Later, at home I describe the classroom exchange to my wife. She suggests it is an example of a member of one culturally privileged class (me) feigning inability to comprehend the patent, unsubtle reasoning of a layperson (my student). I don’t get your point, I say. She says, take your head out of your ass. But we’re talking about coincidences. The point is coincidences do not simply occur. Constructing associations between events and between characters is a generative act. It requires use of the imagination. Coincidences are like metaphors in that they are subject to the same logic that requires the reader to reconcile two discrete occurrences. It takes creativity to identify a coincidence, which is neither meaningful nor meaningless. In a poem, coincidences, like metaphors, are intended to provoke the reader to extrapolate an ever-greater complex of associations.

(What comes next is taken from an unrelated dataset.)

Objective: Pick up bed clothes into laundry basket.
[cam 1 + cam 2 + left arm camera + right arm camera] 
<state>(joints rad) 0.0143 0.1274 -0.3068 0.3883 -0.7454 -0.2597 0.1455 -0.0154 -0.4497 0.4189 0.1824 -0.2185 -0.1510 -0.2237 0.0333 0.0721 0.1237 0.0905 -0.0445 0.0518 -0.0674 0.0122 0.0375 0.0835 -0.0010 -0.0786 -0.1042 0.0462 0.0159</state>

Child psychologists say that children are naturally synesthetic. This is something we grow out of. We grow into the discourse of teasing out, reasoning, favoring the perfect over the slant rhyme. We accumulate the calluses of rough-handling objectivity. Perhaps it is a fiction of autobiography, but I feel I’ve always been inclined to identify a thing in terms of its family of relations, however oddball such relations might be. I’ve always been provoked by the overwhelming oneness of things. I admit there is something egotistical about begging provocation. If we divide society into the subjective class and the objective class, I am antagonistic toward the latter. I am not proud of this. But provocation is nuanced and delicate. When I say I want a poetics that provokes, I mean I want a poetics of flux and intonation, a poetics that challenges this primal binary of subject/ object, a poetics of equivalencies rather than one of resolutions. Whether the poem uses the second person or is written in the present tense, it should do something to seduce me into submitting the defenseless child of my subjectivity to its care. I want to be indiscriminant, prodigal, promiscuous, yes, submissive in the safe house of the poem. I have to trust the poem is not going to let just any old body in.